3. Beyond "Made in the USA"
This rocked my foundation. The article lists that looking for a UNITE label means that the garment was made here by workers who are in a Union for workers rights.
Seems like an extra step that I was going to bypass until I read this "The union label is a much better indicator of fair labor conditions than the “Made in the USA” label is. First, explains Trina Tocco of the International Labor Rights Fund (ILRF), there are many illegal sweatshops operating within the US and in US territories; also, it’s likely that a non-union “US-made” garment was produced overseas and only had the finishing touches, like buttons or embroidery, applied in the US."
So just because it says Made in the USA doesn't mean that it's Ethical or actually made in the US. It's like Pandora's box
4. Check the Source + 5. Do A Little Digging
Links to Green America's National Green Pages and their Responsible Shopper Website are included here.
"“It’s hard to find companies producing completely responsible garments,” explains Tocco, “because there are so many stages in the supply chain: gathering raw material, spinning it into cloth, dyeing the cloth, and cutting and sewing the garments. You could have a union-made garment made of cotton picked by a child laborer.”
Overwhelming really. So start by avoiding the worse of the worse and go from there...
6. Change the System
Let companies know you're concerned about their practices and of course - commit to buying five responsible clothing items this year...

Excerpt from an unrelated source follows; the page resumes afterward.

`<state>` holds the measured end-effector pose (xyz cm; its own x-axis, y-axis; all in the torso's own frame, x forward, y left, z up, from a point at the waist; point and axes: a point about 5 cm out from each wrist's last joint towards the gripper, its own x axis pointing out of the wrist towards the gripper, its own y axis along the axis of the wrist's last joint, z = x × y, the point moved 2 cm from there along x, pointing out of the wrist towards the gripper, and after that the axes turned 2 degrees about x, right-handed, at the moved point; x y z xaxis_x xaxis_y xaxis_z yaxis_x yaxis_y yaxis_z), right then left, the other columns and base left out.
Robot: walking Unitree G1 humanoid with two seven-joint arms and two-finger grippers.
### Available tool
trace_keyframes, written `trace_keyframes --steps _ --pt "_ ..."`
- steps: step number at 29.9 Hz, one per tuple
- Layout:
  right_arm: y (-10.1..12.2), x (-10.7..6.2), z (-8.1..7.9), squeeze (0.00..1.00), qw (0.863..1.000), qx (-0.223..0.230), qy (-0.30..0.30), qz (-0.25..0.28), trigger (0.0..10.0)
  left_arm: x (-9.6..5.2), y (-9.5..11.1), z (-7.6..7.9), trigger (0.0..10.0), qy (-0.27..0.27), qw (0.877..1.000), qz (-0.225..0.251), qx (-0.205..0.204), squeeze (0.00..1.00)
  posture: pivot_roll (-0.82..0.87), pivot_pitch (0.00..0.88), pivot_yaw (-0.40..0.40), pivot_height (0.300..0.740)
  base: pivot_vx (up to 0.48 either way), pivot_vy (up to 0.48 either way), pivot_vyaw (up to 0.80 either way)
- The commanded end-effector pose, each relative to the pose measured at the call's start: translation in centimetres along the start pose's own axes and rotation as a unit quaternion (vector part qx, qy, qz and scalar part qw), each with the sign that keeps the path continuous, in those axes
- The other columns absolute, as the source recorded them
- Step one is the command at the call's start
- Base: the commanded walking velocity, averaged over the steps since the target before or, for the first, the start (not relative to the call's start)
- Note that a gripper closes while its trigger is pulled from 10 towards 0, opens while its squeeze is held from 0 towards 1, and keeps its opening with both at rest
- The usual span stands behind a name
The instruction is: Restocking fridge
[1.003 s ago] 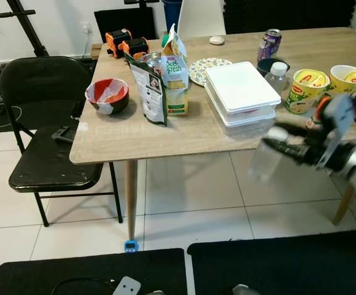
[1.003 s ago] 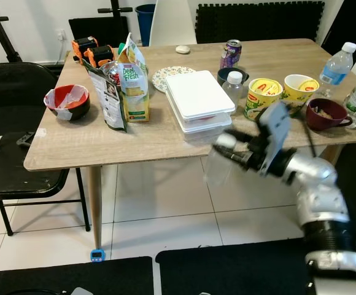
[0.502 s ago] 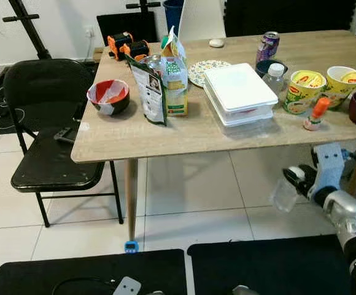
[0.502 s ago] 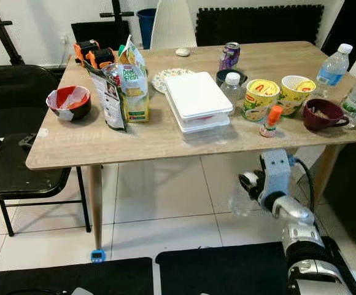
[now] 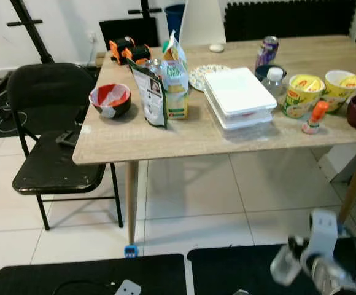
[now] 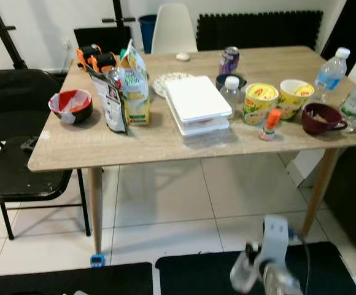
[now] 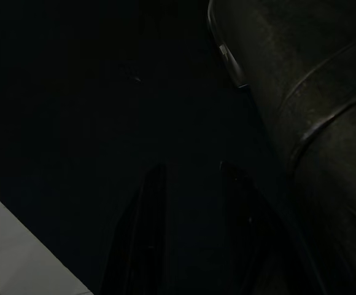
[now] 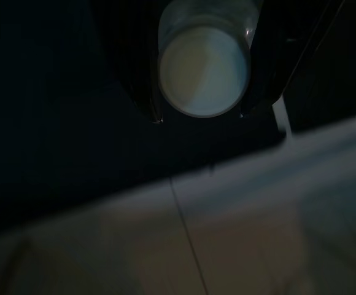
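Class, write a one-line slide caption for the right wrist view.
Right gripper holding a clear bottle between its fingers above tiled floor.

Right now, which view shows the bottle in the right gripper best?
The right wrist view: the bottle sits sharp between the right gripper's two fingers, bottom end toward the camera. Both eye views show it low by the dark mat, small and blurred. The left wrist view is dark, with nothing of it to make out.

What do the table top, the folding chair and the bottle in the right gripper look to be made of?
Table top: pale wood-grain, matte, probably laminate or wood. Folding chair: thin black tube frame, likely metal, with a slightly glossy padded seat. Bottle: clear see-through body with white cap, probably plastic, held between the right gripper's fingers.
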<state>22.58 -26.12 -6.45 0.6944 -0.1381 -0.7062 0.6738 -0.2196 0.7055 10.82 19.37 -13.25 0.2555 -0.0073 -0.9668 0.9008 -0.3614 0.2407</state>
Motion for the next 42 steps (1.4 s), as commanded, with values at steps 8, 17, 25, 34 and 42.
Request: trace_keyframes --steps 8,17,25,34,42 --pt "-4.5 -1.1 0.8 0.0 0.997 0.006 -0.041 -0.059 10.0 -0.2 5.5 -1.2 10.0 0.026 0.996 0.091 0.003 0.0 -0.04 0.0 0.018 0.74 0.0 0.0 0.0" --pt "-6.3 -1.8 1.4 0.0 0.995 0.001 -0.056 -0.087 10.0 -0.2 5.6 -1.3 10.0 0.028 0.996 0.089 0.0 0.0 -0.05 0.0 0.019 0.74 0.0 0.0 0.0" --pt "-6.6 -1.8 1.3 0.0 0.994 -0.006 -0.054 -0.099 10.0 -0.2 5.4 -1.1 10.0 0.03 0.996 0.086 0.003 0.0 -0.05 0.0 0.012 0.74 0.0 0.0 -0.5" --pt "-7.1 -1.9 1.0 0.0 0.993 -0.008 -0.048 -0.106 10.0 -0.1 4.5 -0.8 10.0 0.026 0.997 0.075 0.005 0.0 -0.05 0.0 0.011 0.74 0.0 0.0 -0.8" --pt "-7.4 -2.0 0.9 0.0 0.993 -0.013 -0.044 -0.112 10.0 -0.2 4.4 -1.3 10.0 0.031 0.997 0.073 0.016 0.0 -0.05 0.0 0.014 0.74 0.0 0.0 -0.8"
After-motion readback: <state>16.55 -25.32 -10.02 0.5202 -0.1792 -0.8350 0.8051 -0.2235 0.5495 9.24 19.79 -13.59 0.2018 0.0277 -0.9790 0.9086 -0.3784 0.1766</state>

Click the photo below to read the full article.
Any one of the six action items above would be amazing but if you did ONE thing it would be...
COMMIT TO PURCHASING FIVE ITEMS THIS YEAR THAT ARE ETHICALLY RESPONSIBLE. Need support? Join me on my own personal journey in the Closet for Change FB group HERE
This article gives some great talking points and looks at some of the issues in the fashion industry in general. Please note this is less about Ivanka Trump than it is about manufacturing as a whole...

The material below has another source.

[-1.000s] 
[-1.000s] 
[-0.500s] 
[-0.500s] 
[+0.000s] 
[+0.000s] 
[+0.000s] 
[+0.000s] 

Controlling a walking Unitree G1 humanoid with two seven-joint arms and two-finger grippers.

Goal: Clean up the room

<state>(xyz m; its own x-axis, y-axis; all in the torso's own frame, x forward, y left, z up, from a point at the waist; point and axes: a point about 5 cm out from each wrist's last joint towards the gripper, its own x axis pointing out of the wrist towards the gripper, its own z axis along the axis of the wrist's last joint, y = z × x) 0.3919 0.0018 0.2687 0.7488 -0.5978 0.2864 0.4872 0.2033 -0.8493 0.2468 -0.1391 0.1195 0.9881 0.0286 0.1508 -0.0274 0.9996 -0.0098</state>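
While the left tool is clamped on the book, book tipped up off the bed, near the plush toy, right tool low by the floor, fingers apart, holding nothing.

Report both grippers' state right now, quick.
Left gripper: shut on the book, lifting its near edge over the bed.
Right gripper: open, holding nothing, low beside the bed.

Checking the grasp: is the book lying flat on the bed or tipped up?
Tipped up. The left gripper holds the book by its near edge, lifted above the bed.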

1. "Like many U.S.-based apparel companies, the Trump brand signs deals with suppliers, which, in turn, contract manufacturing work to factories around the world." -In other words, unless the company, like many of the ones listed in this article, really pays attention to the entire manufacturing process, it's likely that the company hired to produce is actually outsourcing the jobs to others to produce even cheaper...making provenance that much harder to track.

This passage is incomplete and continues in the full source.